In E1, A1 and G1 Jeff was introducing a whole new engine, and in E1-A1 and G1, a new world. So the attention was on developing the setting and on implementing a lot of isolated set-pieces with the engine.

In E2-A2 and G2, Jeff was refining an established engine, and expanding on established settings and themes. He goes half-way from the big sprawl to the tight plot arc, by making a few major multi-step quests, and a few world sectors each dominated by a different group.

In E3-A3 and G3, Jeff was working on a three-quel and wanting to do something different with an established world. In E3-A3 he went bigger, going topside, and made one long quest series. But I think he must have felt afterward that E3-A3 was really just going more towards standard FRPG, that it wasn't really going to have original legs enough to keep his company going. So he started on Geneforge, which was quite different. Having to build up a new world again brought him back to a more A1-like game structure.

Jeff's Great Divide was really G3, I think. He tightened up the plot a lot, offering only one major choice to the player (though many opportunities to make and unmake it). He channeled the setting into a chain of small islands, and gave you explicit motivations to move along it. For the first time, he really subordinated the game world to the plot.
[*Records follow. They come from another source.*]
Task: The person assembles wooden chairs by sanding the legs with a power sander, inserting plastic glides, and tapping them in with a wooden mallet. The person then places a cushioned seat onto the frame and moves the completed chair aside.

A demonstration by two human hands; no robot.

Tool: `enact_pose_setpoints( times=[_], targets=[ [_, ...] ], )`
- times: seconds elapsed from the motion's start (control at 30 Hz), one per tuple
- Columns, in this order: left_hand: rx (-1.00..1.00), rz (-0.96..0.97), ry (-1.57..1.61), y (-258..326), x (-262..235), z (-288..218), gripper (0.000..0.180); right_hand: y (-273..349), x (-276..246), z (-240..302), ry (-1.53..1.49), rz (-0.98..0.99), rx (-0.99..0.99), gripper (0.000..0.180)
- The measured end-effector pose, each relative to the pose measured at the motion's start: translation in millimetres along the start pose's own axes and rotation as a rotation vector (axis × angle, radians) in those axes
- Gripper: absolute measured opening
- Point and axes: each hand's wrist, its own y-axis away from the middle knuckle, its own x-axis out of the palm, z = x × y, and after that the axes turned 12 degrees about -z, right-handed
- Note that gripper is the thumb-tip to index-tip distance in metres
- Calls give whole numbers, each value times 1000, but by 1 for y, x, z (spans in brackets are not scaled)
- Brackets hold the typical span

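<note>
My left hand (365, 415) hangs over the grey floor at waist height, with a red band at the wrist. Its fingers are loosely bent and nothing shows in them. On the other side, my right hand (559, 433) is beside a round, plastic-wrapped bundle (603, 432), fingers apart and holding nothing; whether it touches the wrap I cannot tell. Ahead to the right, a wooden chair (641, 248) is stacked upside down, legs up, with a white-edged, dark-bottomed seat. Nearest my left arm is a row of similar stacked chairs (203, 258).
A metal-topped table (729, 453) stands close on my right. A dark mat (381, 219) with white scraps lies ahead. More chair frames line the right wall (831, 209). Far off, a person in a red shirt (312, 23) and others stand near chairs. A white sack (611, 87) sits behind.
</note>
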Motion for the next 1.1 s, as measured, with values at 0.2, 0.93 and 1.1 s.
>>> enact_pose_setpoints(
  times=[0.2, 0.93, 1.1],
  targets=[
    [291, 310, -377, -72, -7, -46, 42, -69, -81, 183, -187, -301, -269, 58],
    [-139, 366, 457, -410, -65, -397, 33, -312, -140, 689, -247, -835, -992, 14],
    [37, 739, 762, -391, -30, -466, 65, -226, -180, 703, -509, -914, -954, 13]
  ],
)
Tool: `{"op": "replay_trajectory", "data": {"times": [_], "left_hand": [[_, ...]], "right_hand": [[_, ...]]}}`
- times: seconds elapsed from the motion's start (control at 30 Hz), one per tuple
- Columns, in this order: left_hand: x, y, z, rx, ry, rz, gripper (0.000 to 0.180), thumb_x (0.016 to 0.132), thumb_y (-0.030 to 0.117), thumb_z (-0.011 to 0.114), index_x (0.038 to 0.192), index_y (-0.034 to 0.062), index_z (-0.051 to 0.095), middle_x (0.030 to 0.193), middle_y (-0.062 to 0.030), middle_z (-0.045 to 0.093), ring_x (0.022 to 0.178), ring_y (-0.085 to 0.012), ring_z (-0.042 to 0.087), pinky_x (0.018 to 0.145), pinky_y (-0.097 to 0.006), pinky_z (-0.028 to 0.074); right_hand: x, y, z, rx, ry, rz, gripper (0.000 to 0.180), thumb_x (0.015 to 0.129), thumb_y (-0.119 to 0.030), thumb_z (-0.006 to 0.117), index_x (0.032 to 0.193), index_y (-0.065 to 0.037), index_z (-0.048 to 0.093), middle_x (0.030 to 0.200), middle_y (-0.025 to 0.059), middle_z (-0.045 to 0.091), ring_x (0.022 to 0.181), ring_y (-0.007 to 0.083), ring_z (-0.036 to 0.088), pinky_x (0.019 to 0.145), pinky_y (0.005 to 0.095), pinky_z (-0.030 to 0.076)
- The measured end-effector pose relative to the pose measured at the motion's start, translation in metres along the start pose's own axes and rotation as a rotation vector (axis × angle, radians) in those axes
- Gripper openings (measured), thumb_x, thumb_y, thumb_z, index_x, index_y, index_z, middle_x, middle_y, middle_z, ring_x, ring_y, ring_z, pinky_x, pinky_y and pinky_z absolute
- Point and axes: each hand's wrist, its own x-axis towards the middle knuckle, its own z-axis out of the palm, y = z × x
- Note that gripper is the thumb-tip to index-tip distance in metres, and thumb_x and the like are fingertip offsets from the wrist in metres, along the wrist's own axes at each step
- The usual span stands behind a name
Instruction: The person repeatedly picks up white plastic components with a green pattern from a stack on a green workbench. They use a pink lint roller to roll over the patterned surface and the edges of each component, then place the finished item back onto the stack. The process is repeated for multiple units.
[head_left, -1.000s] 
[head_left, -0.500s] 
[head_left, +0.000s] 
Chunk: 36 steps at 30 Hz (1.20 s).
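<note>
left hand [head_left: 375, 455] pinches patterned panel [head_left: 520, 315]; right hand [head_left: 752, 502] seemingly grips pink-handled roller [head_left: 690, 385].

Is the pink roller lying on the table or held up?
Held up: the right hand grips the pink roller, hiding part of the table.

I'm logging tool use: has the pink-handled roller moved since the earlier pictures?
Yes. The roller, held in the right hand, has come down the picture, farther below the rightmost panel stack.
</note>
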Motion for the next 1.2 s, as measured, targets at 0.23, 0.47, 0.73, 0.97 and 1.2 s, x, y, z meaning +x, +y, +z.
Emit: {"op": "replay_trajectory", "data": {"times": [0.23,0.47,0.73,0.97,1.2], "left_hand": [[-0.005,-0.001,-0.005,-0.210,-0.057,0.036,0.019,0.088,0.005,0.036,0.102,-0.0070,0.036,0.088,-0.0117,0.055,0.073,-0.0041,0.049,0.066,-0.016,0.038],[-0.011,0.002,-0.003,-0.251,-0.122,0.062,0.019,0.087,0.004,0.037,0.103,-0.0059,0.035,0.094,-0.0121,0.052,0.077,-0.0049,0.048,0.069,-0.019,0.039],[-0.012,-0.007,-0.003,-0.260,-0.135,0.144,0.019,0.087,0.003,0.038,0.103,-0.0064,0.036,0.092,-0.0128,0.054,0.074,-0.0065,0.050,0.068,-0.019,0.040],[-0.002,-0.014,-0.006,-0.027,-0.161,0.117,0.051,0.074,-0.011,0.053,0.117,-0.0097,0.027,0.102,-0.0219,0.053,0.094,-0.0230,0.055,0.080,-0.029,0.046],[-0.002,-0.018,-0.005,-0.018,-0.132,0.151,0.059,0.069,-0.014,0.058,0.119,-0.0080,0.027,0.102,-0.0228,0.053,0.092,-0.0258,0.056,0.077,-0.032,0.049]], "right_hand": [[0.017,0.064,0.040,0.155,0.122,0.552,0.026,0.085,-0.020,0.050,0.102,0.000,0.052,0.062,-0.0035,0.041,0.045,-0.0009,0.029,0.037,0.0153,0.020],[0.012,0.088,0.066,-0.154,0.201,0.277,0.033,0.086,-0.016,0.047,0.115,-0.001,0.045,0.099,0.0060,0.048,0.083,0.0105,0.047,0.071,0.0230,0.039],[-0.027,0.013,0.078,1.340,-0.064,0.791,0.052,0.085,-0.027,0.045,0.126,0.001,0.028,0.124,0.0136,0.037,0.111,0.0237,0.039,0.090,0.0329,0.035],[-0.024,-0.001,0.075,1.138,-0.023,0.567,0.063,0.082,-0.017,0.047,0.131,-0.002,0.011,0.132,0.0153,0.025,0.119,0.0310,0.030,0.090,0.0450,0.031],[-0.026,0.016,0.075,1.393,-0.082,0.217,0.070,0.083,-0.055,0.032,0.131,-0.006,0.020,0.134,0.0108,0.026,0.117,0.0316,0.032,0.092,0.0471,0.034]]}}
He overdid it, at least from a commercial standpoint, and G3 was not as popular as it needed to be. In A4 he backed off a bit, taking from E2-A2 the structure of medium-sized 'chapters' within which players could wander freely. The A4 sections were tiny compared to the wide spaces of A1, but they were much less confining than the little islands of G3. As in A2 the A4 chapter areas were separated by gateways that could only be passed by advancing the main plot. The basic nature of the main plot was clear from the beginning, however, rather than being a series of out-of-the-blue surprises, as in A2.

Having now been used in the successful A4, G4, and A5, I think the chapterized plot-dominated game is the new Spiderweb style. And I think it's here to stay. You can wander around within chapters, but you'll do so with a clear goal in mind, that will lead directly to the next chapter, and move you closer to the overall game goal. I think it must be so much easier to design a game this way, that Jeff just can't go back to the old sprawl style. But I think he has struck a good balance, by including enough freedom within each chapter that players stay happy and keep buying. And at least as far as I'm concerned, the plot-driven games have something big that G1 and A1 lacked: a story that's always in sight, rather than briefly flashing into view in occasional hints. So I'm happy with the change.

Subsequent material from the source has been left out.